The Abu Dhabi Investment Authority (Adia) is doubling down on the secondaries market, just as the market looks poised for a “reset.” An Adia subsidiary partnered with the French investment firm Ardian to roll out a new real estate secondaries platform, according to a press release. The platform aims to pursue prospects in the “current market environment,” where valuations are shifting, and liquidity is in higher demand. Adia declined to provide further details when we reached out.

Uh, Enterprise, what are secondaries? Think of it as a secondary market for “pre-owned” stakes in property funds. If an investor needs a quick exit — maybe to cover losses elsewhere or rebalance their portfolio — that’s where a buyer like the new Adia-Ardian platform steps in. The buyer usually gets the assets at a haircut, and the seller gets immediate liquidity. The global secondaries market is growing, after reaching a record USD 20 bn in 2025, the statement said.
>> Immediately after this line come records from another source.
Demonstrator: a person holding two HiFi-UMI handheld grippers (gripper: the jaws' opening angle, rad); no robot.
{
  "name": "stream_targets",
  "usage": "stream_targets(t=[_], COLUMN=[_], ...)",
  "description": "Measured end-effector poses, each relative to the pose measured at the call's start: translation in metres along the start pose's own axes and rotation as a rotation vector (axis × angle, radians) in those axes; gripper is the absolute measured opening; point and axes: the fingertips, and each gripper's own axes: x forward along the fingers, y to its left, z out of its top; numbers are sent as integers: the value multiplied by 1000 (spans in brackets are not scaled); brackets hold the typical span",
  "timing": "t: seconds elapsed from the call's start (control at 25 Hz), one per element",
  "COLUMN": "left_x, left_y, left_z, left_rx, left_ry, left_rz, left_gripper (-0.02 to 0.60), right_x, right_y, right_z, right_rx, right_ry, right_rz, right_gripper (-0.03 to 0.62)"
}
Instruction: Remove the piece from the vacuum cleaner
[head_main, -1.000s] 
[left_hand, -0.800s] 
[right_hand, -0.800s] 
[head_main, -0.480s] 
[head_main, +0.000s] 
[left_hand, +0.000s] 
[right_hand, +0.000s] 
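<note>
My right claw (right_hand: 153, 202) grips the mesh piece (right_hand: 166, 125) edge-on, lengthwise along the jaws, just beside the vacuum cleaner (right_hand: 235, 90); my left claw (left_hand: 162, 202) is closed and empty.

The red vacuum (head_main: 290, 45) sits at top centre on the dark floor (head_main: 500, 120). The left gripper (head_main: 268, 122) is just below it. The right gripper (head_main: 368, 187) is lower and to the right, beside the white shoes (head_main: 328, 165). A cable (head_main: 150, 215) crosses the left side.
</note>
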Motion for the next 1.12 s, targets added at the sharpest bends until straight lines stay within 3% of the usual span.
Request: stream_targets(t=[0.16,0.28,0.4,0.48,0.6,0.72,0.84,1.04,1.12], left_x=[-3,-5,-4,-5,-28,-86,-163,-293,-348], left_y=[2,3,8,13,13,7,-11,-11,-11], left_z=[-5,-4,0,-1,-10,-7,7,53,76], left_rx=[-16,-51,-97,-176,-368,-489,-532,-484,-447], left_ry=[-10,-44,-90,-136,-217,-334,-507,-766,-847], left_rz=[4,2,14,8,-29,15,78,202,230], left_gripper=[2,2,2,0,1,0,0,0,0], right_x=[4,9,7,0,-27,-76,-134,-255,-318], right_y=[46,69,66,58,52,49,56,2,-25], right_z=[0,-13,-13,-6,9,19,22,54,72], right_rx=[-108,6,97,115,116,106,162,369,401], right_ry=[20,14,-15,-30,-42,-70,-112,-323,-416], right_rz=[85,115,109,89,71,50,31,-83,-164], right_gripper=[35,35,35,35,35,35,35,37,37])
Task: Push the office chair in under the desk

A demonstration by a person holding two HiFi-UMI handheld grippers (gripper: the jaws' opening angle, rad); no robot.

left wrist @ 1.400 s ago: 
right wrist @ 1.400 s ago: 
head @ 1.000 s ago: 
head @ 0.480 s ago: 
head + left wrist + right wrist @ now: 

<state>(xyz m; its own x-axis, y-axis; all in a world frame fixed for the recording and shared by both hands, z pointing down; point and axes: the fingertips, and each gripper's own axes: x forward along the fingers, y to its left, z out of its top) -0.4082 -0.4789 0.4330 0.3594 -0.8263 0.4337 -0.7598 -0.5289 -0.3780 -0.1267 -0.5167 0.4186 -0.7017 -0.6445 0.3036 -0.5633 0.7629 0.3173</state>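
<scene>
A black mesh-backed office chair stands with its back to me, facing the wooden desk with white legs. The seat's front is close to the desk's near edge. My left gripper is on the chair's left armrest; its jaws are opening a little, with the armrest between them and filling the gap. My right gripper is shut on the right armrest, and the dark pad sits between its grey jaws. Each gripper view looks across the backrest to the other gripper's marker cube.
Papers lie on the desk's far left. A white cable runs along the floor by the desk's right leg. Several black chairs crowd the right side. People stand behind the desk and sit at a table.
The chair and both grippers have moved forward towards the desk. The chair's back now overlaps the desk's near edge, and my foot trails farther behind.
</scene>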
The sovereign fund is ramping up its exposure to follow-on investments. Adia was an anchor investor in a USD 770 mn continuation vehicle (CV) for CDH Investments’ flagship fund in January. The fund also invested alongside PAI Partners in a single-asset CV for ice-cream company Froneri, and backed GL Capital’s CV for SciClone Pharma.

And Ardian? Ardian invests in private equity, real assets, and private credit, with 22 offices around the world, including in Abu Dhabi, according to its website. It manages or advises about USD 200 bn globally and is a leading player in the secondaries market, raising about USD 30 bn for a secondaries fund last year, according to a press release. It also has partnerships with Mubadala Investment on private asset investments.